Он вздрогнул и отшатнулся. Я поняла, что нарушила молчание тоже впервые.
— Почему ты грустишь? — произнесла я ласково, как он сам не раз говорил со мной. — Тебя кто-то обидел?
— Нет… — шепнул он. Отвернулся от меня, закрылся широкими плечами. Сейчас я понимаю, что он был совсем молод.
— Ты прав был… прав… ты во всём был прав. Не следовало привязываться! Не следовало забывать, зачем её делаю. Разве можно теперь?..
Некоторое время, не оборачиваясь, он шагал по мастерской, опираясь на костыль. Метался, будто птица в клетке.
— Отец, — робко позвала я, — тебе плохо? Если хочешь, я перестану — только скажи. И словечка не пророню! Говорить будешь ты, у тебя хорошо получается. А я люблю слушать. Ведь одна сказка так и осталась неоконченной! Про красивую девушку, которую…
— Я не смог, — он повернулся ко мне, и наши глаза встретились. Он плакал. — Оказался слишком слаб. И тогда… и сейчас. Идём!
Отец усадил меня в корзину, накрыл плащом из грубого холста и толкнул входную дверь. Мне хотелось выглянуть, убедиться, такова ли улица при свете дня, как я себе представляла, и правда ли, что крышу нашего дома скоро понадобится чинить, но он лишь плотнее закутал меня в ткань. Значит, так надо. Да и не могла я шевельнуться.
— Молчи, — велел он мне, и я, разумеется, послушалась. Шли мы довольно долго. Отец передвигался с трудом, но мне показалось, что спешили мы изо всех сил. Он задыхался, и я уже была готова подать голос и попросить его передохнуть, когда он остановился сам. Поставил корзину и снял с неё плащ.
— Тут тень! — тотчас же пожаловалась я. Греться под солнечными лучами мне нравилось куда больше.
— Конечно, малышка.
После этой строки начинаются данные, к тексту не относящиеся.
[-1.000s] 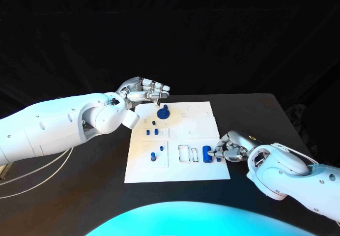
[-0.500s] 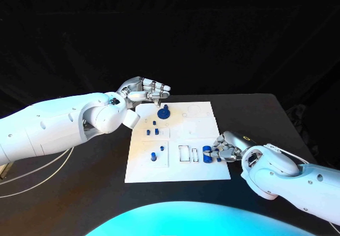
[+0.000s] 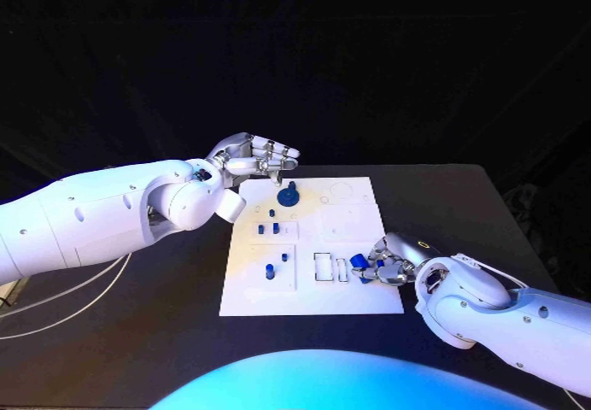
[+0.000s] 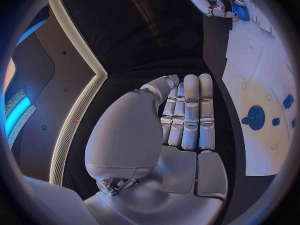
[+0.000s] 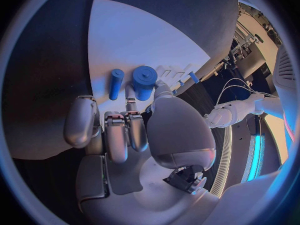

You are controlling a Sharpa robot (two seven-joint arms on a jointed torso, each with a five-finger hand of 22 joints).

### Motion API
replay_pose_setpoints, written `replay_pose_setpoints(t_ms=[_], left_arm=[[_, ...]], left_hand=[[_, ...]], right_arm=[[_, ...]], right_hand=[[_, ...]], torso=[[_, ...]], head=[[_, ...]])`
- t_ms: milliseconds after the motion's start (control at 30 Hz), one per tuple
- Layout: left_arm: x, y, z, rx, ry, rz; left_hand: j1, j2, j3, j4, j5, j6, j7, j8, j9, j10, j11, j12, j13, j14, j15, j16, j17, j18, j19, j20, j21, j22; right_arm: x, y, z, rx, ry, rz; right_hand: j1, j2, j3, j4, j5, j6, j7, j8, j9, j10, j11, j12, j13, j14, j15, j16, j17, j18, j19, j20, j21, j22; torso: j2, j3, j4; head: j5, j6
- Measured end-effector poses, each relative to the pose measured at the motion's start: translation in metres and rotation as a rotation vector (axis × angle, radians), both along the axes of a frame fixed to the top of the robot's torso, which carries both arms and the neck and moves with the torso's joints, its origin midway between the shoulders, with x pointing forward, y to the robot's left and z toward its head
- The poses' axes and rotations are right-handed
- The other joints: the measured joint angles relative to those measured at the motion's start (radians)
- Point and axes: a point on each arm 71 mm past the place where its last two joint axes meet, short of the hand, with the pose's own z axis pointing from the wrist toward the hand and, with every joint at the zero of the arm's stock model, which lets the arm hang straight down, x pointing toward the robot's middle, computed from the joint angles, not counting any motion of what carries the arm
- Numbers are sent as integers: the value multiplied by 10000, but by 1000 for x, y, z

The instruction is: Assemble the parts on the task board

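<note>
The white task board [image 3: 332, 295] lies in the middle of the black table. On its far part stands a blue disc with a peg [image 3: 287, 196] [image 4: 256, 118], and several small blue parts [image 3: 270, 228] sit in its left half. My left hand [image 3: 259, 160] [image 4: 185, 116] hovers over the board's far left corner, fingers curled in and holding nothing. At the board's near right edge my right hand [image 3: 389, 261] [image 5: 119, 130] pinches a thick blue cylinder [image 3: 359, 260] [image 5: 144, 80] between thumb and a finger. A thin blue rod [image 5: 115, 83] lies beside the cylinder.
Two empty rectangular slots [image 3: 323, 266] sit just left of the cylinder. Black table [image 3: 456, 205] surrounds the board on all sides. Pale cables [image 3: 49, 320] hang off the table's left side under my left arm.
My right hand has shifted slightly left and closed around the blue cylinder, which now sits tilted between its fingers. My left hand has stayed in place.
</note>
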Motion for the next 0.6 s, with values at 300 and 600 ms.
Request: replay_pose_setpoints(t_ms=[300, 600], left_arm=[[0, 1, 0, -2, 19, 1], [-1, 2, 0, 6, 33, 16]], left_hand=[[0, 0, 0, 0, 0, 0, 0, 0, 1, 0, 0, 0, -1, 0, 0, 0, 1, 0, 0, 0, 0, 0], [0, 0, 0, 0, 0, 0, 0, 0, 1, 0, 0, 0, -2, 0, 0, 0, 1, 0, 0, 0, -40, -10]], right_arm=[[1, 3, 0, -35, -98, 98], [-8, -1, 2, 125, -141, 22]], right_hand=[[280, 17, -45, -39, 145, -18, 19, 12, 77, 0, 0, 0, -1, 0, 0, 0, 0, 0, 0, 0, 0, 65], [719, 255, 19, -155, 926, 50, -52, 169, 253, 56, -56, -1, -2, -5, -66, 0, -1, 0, 72, -72, 150, 222]], torso=[[-5, -4, -1], [-10, -1, -14]], head=[[26, 0], [64, 0]])
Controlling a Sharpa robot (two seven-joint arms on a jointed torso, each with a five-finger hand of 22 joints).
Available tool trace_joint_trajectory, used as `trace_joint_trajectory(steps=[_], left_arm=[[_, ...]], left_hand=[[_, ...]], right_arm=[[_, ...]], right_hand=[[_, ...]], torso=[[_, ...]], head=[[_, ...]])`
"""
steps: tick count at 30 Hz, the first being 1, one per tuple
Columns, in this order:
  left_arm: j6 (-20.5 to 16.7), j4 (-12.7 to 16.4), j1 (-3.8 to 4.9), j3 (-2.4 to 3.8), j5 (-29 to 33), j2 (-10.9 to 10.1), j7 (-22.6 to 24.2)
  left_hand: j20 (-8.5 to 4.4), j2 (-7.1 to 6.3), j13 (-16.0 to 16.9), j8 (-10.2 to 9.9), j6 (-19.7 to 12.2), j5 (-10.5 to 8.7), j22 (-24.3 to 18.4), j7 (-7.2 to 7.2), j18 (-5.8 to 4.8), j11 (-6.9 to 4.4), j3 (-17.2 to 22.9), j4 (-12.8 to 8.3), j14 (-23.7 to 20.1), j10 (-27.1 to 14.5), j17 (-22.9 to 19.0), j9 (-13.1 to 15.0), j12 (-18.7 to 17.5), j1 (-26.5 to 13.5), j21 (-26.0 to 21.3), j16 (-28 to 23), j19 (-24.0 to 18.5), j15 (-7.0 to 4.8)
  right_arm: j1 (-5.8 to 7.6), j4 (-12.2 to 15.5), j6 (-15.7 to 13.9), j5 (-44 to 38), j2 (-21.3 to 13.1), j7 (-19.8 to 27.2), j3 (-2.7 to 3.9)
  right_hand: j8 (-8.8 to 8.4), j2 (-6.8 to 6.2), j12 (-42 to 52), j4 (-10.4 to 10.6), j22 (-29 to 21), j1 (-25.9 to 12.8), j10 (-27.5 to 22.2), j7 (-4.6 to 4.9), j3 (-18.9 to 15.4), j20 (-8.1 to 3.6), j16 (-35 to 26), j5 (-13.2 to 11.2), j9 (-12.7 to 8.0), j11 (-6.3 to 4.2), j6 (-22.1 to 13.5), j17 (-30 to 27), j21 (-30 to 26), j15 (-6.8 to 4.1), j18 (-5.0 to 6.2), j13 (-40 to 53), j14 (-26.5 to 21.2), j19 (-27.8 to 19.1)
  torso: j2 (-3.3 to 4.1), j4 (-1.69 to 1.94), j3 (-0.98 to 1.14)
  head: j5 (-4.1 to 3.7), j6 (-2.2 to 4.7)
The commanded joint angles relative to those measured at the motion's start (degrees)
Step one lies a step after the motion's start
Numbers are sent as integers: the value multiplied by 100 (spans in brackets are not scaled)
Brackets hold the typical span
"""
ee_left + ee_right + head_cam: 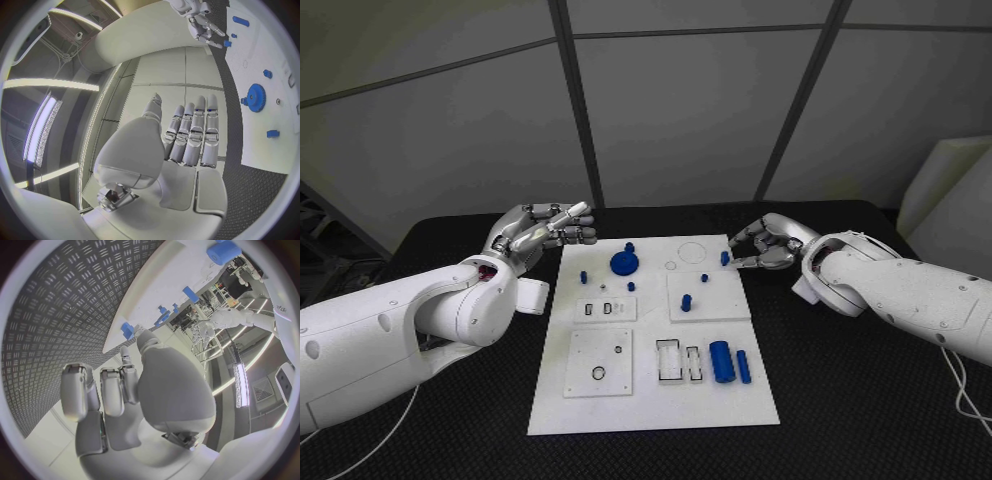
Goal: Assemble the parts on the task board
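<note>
head view: nearest the robot, the white task board (653,400) lay flat in the middle of the black table (877,400). on its near half sat a large blue cylinder (721,361) with a thin blue peg (743,366) just beside it, both lying lengthwise, next to two rectangular slots. further up stood a small blue peg (687,301) on a raised square, then a tiny blue part (630,286) and another small blue piece (584,276). towards the far end sat the blue gear (625,263) with a knob behind it.

the left arm came in low from the left, forearm angled up to the far left corner of the board. the left hand (542,232) hovered just off the board's left edge, palm turned inward, fingers straight and close side by side, thumb apart, holding nothing. in the left wrist view the fingers (195,134) stood extended together over bare table, gear (255,97) well off to the side.

the right arm came in from the right, wrist bent towards the board's far right edge. the right hand (769,243) was curled, thumb and a fingertip pinching a small blue part (726,258) at that edge. in the right wrist view the part (128,330) sat at the fingertips by the board rim; other fingers were curled in.
</note>
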Motion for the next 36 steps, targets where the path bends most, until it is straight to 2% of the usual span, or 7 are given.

Это же пещера.
— А зачем мы сюда пришли? — поинтересовалась я, с любопытством изучая то, что находилось перед носом. Каменная стена у выхода, к которой устало прислонился отец. Нависший над нами свод, прорезанный чёрными трещинами. И далеко-далеко за скальным проёмом — блистающее, переливающееся яркими искорками нечто.
— Негоже обрывать сказку, — усмехнулся он. — Говорят, дурной это знак. На чём я остановился?
— На том, что красавицу Дочь Леса, равной которой не было в мире, испуганные люди предназначили в жёны страшному морскому чудищу, а оно взамен поклялось не топить рыбачьи лодки, — протараторила я. — Смотри, я помню каждое слово!
— Да, — вздохнул он. — Так всё и было. И вот свадебное шествие выступило на берег моря. Невеста была вся в белом, словно молоденькое деревце, цветущее по весне.
— Совсем, как я! — моя радостная несдержанность вызвала у отца кроткую улыбку.
— Да. Совсем, как ты. Только она была воспитанной девушкой и не перебивала старших… Вот из глубины показалась ужасная голова, с зубами, словно у акулы. А размером она была с целого кита!